Скрипнув зубами и ткнувшись головой в землю, Петро заплакал по-мальчишески горько, навзрыд. — Сволочи, суки последние! — бил он кулаками по песку. — Да разве это по-солдатски? Кто же так воюет? Ты обмани, но по-честному… Какого человека убили! Какого человека! — Поднялся на локоть, повернул голову. — Ну вот ты, Валька, ты, снайпер, скажите мне: хоть и фашист, но должно же у него быть что-то человеческое? Умирающий зовет на помощь. Мы ползем. Мне в тот момент было все равно, кто он — свой или чужой. Раз просит, значит, надо помочь. А они, суки, ловушку устроили. Подсадную утку крякать заставляли. «Языка» хотели взять. Вовка первым полз. До этой падали ноющей метров пять оставалось. Тут двое на него и накинулись. Он успел вывернуться. Одного рубанул из автомата, а другой — его, почти в упор. Живыми я их не выпустил. И «крякву» тоже. Но Вовку кто мне вернет? За такого друга мне и сотни вонючих мало… Ну сволочи, ну гады! Знают, что русское сердце жалостливое, вот и заманили. Что же я теперь матери его напишу? Он у нее единственный был…

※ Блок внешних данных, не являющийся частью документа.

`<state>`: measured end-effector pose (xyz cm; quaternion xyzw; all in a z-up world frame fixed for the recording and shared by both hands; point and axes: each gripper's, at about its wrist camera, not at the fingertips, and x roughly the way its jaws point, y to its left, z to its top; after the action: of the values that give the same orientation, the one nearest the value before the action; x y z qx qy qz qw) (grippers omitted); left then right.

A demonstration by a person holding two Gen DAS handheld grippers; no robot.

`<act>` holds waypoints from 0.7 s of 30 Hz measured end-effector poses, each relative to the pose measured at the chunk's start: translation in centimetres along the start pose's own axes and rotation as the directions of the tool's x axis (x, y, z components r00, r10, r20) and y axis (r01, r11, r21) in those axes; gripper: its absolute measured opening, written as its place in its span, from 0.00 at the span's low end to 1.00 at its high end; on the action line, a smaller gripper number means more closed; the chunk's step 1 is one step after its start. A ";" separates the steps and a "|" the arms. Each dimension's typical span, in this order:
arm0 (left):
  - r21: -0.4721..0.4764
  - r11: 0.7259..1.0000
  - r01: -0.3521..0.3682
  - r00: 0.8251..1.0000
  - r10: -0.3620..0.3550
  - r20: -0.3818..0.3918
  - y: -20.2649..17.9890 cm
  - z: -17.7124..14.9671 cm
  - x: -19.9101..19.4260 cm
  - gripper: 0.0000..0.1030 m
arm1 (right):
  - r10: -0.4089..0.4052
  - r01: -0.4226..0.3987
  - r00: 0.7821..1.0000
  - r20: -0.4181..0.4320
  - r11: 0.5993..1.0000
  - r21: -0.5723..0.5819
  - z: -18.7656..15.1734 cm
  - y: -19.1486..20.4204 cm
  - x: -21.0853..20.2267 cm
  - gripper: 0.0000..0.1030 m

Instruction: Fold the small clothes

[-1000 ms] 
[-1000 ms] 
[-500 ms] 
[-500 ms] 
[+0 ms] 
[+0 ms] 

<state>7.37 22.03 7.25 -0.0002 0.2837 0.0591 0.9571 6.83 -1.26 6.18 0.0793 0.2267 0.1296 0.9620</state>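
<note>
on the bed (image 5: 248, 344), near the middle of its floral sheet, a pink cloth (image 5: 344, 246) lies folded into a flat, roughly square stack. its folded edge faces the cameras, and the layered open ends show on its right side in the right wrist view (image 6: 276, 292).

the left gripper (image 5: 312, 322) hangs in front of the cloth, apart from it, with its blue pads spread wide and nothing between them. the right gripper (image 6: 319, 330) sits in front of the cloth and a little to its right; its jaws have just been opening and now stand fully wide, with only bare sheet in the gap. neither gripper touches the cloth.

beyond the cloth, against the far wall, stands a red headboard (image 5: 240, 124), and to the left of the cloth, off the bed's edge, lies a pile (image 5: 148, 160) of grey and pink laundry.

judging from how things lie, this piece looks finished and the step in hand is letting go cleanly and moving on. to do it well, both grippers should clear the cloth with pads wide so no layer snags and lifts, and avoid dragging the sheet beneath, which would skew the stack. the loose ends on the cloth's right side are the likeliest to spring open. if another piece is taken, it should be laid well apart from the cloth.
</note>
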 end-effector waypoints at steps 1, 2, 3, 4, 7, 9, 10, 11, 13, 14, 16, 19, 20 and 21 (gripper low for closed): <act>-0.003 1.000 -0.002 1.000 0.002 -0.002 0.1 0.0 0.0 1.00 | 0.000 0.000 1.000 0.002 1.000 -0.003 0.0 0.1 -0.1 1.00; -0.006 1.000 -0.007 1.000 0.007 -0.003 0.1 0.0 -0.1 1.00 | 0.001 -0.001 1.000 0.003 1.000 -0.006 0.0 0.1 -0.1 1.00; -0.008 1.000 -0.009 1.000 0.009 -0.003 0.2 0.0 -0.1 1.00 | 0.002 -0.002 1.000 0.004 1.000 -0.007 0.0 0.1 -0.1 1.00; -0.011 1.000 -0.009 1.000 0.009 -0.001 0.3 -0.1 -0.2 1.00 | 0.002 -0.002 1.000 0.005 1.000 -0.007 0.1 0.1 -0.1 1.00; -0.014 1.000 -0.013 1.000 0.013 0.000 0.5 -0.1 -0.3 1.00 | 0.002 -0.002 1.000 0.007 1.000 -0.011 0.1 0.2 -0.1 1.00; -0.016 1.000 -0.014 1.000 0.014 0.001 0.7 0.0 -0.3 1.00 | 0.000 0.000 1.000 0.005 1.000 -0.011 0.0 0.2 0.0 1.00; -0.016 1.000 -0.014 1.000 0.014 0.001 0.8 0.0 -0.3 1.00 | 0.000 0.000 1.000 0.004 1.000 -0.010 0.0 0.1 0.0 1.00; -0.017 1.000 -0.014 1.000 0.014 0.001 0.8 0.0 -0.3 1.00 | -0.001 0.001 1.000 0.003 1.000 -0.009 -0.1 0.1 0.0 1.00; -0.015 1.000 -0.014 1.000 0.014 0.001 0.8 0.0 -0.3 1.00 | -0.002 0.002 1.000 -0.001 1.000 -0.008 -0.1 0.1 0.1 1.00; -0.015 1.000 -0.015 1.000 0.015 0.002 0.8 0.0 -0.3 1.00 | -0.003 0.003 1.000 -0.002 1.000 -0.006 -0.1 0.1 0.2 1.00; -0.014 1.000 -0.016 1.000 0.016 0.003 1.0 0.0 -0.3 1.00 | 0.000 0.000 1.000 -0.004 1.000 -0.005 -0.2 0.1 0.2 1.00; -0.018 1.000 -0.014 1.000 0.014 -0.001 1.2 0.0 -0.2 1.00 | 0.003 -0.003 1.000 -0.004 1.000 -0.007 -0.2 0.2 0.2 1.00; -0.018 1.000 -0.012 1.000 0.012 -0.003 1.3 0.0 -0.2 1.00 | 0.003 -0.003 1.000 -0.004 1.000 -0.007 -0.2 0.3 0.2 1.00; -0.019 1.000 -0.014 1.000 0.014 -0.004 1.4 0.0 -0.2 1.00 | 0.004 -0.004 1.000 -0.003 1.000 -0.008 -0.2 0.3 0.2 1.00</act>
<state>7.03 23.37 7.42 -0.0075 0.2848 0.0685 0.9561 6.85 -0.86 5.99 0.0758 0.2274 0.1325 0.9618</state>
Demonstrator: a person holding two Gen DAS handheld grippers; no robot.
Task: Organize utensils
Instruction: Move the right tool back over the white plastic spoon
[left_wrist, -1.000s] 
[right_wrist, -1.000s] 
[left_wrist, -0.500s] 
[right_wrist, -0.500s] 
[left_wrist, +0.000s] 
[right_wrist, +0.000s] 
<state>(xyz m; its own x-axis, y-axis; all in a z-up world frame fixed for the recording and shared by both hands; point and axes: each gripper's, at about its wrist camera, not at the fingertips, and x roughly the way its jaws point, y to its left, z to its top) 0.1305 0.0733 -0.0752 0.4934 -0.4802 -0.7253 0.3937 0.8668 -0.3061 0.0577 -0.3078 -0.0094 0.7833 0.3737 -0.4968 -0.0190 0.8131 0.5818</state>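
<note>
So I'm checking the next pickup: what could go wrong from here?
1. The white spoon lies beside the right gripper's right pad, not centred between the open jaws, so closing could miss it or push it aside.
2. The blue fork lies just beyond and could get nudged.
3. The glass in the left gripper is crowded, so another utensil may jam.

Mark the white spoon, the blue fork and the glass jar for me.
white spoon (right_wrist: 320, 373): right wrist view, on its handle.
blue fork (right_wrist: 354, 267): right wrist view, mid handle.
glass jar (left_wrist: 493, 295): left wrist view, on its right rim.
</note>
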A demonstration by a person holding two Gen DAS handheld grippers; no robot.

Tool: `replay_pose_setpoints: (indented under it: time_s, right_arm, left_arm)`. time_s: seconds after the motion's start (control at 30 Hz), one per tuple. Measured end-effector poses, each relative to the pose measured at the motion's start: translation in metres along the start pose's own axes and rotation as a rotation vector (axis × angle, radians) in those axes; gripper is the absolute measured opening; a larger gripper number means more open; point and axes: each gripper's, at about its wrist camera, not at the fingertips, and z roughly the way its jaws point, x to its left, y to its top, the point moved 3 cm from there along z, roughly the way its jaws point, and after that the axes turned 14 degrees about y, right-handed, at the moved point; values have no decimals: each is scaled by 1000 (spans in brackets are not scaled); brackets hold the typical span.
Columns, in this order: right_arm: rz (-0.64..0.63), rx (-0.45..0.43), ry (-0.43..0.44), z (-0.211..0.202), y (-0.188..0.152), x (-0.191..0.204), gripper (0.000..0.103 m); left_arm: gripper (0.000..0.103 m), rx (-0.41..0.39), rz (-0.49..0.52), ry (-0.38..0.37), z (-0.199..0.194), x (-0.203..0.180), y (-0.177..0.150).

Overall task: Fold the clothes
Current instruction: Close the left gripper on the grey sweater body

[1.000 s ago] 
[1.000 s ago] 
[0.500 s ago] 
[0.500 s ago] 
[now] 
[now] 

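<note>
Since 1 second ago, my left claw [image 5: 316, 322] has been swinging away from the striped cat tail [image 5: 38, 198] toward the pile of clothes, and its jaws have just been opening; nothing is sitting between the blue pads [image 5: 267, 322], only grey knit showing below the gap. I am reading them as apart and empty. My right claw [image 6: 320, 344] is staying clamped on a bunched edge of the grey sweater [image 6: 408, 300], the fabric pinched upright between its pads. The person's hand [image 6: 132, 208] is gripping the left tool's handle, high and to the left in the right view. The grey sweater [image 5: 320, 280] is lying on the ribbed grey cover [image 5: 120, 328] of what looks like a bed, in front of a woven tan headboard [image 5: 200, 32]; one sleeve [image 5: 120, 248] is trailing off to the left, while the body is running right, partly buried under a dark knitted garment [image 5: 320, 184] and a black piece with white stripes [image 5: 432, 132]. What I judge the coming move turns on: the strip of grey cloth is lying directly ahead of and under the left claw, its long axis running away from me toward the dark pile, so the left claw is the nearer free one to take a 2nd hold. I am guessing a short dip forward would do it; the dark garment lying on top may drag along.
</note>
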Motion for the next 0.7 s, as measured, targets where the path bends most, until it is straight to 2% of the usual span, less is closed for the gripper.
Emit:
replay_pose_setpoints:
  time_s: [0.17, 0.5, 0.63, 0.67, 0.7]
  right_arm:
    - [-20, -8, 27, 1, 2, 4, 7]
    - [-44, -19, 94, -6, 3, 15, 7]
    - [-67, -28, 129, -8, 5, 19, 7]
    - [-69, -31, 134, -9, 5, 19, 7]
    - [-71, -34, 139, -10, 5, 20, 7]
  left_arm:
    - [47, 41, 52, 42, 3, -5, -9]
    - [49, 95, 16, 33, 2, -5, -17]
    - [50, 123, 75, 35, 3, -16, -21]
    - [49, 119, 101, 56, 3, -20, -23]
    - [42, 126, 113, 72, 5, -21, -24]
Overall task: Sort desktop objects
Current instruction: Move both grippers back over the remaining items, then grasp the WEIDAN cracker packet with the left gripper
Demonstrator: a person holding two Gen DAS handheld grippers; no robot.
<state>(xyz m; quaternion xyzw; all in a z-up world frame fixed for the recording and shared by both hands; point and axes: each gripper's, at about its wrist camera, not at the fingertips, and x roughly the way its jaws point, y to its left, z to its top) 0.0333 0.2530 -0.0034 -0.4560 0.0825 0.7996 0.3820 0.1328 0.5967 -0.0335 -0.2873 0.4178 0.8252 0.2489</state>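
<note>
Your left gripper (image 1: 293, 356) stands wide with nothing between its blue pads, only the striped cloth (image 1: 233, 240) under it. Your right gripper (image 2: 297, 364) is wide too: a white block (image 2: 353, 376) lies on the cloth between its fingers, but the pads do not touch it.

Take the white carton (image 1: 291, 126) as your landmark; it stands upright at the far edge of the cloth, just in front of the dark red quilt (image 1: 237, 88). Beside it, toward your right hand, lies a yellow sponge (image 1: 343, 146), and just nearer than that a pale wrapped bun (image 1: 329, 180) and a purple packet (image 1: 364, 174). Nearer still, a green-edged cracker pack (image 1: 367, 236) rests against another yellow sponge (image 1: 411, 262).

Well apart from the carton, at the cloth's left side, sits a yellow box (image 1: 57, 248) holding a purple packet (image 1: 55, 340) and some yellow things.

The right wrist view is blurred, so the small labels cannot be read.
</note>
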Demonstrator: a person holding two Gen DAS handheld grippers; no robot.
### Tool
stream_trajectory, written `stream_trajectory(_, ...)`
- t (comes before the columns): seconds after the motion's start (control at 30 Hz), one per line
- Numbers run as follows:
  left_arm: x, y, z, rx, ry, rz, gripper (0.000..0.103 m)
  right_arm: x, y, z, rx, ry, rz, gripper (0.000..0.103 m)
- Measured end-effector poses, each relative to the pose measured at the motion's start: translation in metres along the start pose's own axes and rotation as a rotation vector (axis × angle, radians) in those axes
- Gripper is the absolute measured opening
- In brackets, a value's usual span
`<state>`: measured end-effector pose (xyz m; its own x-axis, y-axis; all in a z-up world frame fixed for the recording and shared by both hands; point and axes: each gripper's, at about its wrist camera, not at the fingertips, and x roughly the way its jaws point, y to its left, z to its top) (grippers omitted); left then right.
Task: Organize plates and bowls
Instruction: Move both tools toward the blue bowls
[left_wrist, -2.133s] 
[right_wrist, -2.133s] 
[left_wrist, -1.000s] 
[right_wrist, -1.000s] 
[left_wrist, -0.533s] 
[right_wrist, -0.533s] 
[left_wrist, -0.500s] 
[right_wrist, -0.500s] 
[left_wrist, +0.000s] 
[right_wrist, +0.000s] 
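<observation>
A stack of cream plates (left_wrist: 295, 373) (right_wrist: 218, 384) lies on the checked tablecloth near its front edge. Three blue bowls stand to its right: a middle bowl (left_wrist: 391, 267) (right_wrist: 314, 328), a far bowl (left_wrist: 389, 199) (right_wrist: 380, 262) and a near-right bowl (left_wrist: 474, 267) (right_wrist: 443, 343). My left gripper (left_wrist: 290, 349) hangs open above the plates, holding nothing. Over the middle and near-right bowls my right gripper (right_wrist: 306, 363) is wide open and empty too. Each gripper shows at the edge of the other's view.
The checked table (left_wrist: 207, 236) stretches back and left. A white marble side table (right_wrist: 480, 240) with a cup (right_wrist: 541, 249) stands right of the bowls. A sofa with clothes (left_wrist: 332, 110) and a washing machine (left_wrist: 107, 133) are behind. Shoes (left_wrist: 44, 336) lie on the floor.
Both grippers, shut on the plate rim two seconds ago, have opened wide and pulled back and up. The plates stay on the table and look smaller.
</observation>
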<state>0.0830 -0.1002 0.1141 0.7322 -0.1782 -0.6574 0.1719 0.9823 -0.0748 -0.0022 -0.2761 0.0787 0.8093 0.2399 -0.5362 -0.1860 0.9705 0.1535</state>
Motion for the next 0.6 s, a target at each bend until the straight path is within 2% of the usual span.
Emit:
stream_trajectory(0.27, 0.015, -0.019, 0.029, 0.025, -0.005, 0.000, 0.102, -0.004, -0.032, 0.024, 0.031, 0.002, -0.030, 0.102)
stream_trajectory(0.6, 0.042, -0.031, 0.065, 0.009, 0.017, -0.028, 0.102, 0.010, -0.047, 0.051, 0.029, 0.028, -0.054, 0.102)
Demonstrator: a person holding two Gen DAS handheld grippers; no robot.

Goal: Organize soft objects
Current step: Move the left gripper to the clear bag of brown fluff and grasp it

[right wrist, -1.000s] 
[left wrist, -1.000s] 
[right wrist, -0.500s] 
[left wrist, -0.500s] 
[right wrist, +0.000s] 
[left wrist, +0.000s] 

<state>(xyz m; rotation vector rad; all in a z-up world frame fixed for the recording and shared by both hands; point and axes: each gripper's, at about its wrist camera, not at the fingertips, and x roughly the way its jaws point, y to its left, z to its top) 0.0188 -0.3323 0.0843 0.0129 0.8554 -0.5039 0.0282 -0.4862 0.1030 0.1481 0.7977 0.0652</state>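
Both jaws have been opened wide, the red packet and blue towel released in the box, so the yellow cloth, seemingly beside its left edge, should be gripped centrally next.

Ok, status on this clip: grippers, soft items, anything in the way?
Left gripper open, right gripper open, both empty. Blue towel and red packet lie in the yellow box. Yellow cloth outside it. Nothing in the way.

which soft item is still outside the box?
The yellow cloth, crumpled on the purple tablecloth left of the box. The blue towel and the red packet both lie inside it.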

Тело друга положили около куста, прикрыли плащ-палаткой. И только теперь Валька заметил, что у Петра правая щека вся в крови.
— Ты ранен?
— Пустяки. Осколками от гранаты зацепило. Немного саднит, и голова кружится. Перевяжи.
— А может, в тыл? Ранен-то в голову.
— Кому говорю — перевязывай! — резко бросил Петро и, когда третий номер стал бинтовать, добавил спокойнее: — Скоро рассвет, в атаку идти. Один, что ли, будешь с пулеметом? Соображать надо. Почувствую себя плохо — сам уйду.